**How to complete this task**
Go line by line through the records below. Copy whichever lines contain the string "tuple".

[Given entries]

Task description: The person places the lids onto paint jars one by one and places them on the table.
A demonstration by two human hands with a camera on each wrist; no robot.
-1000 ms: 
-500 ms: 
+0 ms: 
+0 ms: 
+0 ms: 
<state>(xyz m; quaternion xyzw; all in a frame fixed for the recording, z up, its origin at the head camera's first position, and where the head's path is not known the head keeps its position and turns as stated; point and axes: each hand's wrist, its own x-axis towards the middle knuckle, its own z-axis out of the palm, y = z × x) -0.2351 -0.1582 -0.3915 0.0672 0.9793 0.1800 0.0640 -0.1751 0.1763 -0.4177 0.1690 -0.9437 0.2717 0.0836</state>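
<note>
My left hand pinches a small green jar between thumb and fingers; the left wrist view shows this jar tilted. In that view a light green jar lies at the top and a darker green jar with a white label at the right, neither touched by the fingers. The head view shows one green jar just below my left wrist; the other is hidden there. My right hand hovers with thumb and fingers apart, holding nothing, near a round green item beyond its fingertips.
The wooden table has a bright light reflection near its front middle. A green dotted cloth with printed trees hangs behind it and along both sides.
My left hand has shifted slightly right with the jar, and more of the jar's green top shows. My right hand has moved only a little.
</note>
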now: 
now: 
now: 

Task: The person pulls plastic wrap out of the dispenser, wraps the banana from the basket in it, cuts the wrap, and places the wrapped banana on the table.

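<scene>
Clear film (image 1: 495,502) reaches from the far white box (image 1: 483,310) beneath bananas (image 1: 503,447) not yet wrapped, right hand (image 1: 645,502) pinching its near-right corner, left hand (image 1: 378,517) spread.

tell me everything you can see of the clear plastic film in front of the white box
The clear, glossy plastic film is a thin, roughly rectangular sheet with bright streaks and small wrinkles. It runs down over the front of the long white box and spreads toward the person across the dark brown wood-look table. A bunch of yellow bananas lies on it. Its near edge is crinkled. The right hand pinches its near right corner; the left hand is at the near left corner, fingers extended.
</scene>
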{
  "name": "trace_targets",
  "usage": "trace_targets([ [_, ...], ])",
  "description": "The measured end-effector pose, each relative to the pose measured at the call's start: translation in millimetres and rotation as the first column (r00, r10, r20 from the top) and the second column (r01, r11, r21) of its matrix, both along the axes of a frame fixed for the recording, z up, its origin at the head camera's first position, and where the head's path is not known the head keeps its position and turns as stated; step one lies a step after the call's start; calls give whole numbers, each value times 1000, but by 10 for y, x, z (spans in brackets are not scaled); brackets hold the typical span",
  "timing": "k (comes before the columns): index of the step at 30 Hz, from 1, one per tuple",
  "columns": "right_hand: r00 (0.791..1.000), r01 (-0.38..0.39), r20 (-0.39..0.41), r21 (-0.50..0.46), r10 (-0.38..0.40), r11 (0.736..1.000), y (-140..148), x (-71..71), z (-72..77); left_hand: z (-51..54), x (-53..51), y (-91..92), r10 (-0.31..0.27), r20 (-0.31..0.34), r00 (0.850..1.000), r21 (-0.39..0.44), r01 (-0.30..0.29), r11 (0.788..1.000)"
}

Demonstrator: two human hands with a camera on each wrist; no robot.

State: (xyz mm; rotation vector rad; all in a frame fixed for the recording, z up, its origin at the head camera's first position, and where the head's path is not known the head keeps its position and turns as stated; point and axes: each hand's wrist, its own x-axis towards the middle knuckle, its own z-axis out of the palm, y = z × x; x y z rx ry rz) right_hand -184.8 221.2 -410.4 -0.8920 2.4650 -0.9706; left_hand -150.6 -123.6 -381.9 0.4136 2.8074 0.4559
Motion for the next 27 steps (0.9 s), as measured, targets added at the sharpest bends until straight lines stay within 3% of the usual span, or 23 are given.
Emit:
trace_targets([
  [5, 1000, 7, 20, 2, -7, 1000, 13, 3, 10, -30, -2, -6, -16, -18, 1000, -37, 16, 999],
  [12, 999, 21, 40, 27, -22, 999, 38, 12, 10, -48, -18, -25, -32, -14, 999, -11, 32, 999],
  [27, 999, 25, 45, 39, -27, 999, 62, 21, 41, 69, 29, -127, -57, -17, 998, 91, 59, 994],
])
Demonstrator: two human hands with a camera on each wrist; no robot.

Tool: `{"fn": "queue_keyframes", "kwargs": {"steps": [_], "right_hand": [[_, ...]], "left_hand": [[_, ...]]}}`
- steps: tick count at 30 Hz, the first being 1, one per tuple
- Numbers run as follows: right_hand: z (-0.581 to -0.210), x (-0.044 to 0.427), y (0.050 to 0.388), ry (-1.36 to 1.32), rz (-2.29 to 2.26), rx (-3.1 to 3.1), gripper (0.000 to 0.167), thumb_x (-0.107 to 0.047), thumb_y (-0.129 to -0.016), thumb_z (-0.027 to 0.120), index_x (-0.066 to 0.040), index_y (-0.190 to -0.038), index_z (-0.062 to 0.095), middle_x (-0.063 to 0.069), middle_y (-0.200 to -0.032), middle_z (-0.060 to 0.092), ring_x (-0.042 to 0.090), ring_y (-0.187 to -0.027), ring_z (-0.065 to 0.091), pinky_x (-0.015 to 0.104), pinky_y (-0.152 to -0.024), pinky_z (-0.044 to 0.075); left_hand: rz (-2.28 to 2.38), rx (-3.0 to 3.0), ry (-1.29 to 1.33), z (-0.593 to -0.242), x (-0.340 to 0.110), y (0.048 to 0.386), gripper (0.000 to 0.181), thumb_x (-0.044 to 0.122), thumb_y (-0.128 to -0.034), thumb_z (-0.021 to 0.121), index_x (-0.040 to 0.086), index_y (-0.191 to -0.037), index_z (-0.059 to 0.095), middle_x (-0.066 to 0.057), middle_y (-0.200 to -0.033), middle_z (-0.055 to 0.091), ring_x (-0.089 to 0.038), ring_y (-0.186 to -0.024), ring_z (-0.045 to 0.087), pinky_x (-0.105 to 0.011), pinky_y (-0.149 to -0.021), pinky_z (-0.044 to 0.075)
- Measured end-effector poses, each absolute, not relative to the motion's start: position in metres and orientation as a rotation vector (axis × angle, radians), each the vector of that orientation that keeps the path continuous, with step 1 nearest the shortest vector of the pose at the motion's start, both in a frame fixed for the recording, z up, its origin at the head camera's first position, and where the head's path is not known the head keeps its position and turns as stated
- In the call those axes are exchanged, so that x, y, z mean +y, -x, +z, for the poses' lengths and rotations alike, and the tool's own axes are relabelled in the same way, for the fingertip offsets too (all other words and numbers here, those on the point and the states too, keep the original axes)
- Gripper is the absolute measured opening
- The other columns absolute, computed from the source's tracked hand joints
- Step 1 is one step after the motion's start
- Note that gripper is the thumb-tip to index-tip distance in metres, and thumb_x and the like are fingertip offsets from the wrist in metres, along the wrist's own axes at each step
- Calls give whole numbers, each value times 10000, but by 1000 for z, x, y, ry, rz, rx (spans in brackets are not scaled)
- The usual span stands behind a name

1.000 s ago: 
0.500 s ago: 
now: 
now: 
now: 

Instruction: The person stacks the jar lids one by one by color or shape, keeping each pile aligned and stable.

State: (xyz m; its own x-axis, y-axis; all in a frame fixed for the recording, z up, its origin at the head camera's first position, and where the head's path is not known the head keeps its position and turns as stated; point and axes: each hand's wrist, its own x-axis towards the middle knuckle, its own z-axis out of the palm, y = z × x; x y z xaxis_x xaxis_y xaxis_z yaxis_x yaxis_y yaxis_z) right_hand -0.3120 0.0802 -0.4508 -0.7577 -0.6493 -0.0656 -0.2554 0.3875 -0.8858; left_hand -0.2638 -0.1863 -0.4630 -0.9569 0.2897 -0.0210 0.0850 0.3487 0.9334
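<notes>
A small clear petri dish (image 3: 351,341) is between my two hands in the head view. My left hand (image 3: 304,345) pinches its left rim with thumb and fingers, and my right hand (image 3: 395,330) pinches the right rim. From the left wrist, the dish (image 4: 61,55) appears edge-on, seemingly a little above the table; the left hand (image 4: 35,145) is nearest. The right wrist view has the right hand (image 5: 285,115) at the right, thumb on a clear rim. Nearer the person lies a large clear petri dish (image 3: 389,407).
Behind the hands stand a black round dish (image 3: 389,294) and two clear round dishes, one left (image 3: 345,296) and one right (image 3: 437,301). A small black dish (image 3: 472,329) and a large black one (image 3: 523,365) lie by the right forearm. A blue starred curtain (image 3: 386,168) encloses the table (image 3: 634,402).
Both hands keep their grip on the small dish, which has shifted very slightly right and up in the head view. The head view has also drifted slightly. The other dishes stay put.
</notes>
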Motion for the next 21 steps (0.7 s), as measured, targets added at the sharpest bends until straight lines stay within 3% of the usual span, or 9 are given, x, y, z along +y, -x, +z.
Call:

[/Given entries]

**Exercise result**
  "timing": "k (comes before the columns): index of the step at 30 Hz, from 1, one per tuple",
- steps: tick count at 30 Hz, the first being 1, one per tuple

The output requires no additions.